Government Code section 14330 provides in material part that ‘(o)n the day named in the public notice (to bidders) the department shall publicly open the sealed bids and award the contracts to the lowest responsible bidders.’ Section 14254.5 of that code defines ‘department’ as the Department of General Services as to any project under its jurisdiction.

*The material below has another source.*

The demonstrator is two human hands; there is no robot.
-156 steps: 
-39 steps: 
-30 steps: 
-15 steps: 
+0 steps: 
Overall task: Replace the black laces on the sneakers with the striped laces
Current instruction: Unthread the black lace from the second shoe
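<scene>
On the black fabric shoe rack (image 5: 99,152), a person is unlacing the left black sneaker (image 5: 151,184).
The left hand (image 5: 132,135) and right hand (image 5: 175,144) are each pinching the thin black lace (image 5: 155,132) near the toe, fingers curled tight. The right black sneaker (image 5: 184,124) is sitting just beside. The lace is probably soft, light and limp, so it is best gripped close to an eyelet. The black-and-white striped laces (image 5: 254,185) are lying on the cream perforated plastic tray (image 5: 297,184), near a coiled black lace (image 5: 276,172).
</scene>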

Government Code section 14335 provides that ‘(i)f the director deems the acceptance of the lowest responsible bid or bids is not for the best interests of the State, he may reject All bids and proceed by day's labor or advertise for other bids. * * *’ (Italics ours.) Since the statute confers upon the director the power to reject all bids, no right exists in the lowest bidder to compel the acceptance of his bid by a writ of mandate. (Charles L. Harney, Inc. v. Durkee (1951) 107 Cal.App.2d 570, 580, 237 P.2d 561; see also, Old Town Dev. Corp. v. Urban Renewal Agency (1967) 249 Cal.App.2d 313, 331, 57 Cal.Rptr. 426; Baldwin-Lima-Hamilton Corp. v. Superior Court (1962) 208 Cal.App.2d 803, 816—817, 25 Cal.Rptr. 798; Judson Pacific-Murphy Corp. v. Durkee (1956) 144 Cal.App.2d 377, 382, 301 P.2d 97.) However, a contract award to one bidder may be restrained upon the petition of another bidder where such award would constitute an abuse of discretion by the awarding entity. (Baldwin-Lima-Hamilton Corp. v. Superior Court, supra, at pp. 824—826, 25 Cal.Rptr. 798.)3
No reported California case has decided the question whether the lowest responsible bidder on a public works contract acquires a cause of action for money damages against the state or its responsible officers for arbitrary and wrongful rejection of his bid. It has been pointed out, however, that ‘competitive bidding statutes are not passed for the benefit of bidders but for the benefit and protection of the public.’ (Charles L. Harney, Inc. v. Durkee, supra, 107 Cal.App.2d at p. 580, 237 P.2d at p. 567; see also, Judson Pacific-Murphy Corp. v. Durkee, supra, 144 Cal.App.2d at p. 383, 301 P.2d 97.) This rationale has induced courts in other jurisdictions to deny the lowest responsible bidder a cause of action for damages against either the public entity or the officers who accepted the higher bid. (See, Lane v. Board of Com'rs (1893) 7 Ind.App. 625, 35 N.E. 28; Mortland v. Poweshiek County (1912) 156 Iowa 720, 137 N.W. 1009; Talbot Pav. Co. v. City of Detroit (1896) 109 Mich. 657, 67 N.W. 979; Molloy v. City of New Rochelle (1910) 198 N.Y. 402, 92 N.E. 94; East River Gas-Light Co. v. Donnelly et al. (1883) 93 N.Y. 557; Allen v. Eberling (1965) 24 A.D.2d 594, 262 N.Y.S.2d 121; 10 McQuillin, Municipal Corporations (3d ed. 1966) s 29.86, pp. 452—453; 43 Am.Jur., Public Works and Contracts, s 65, p. 808.)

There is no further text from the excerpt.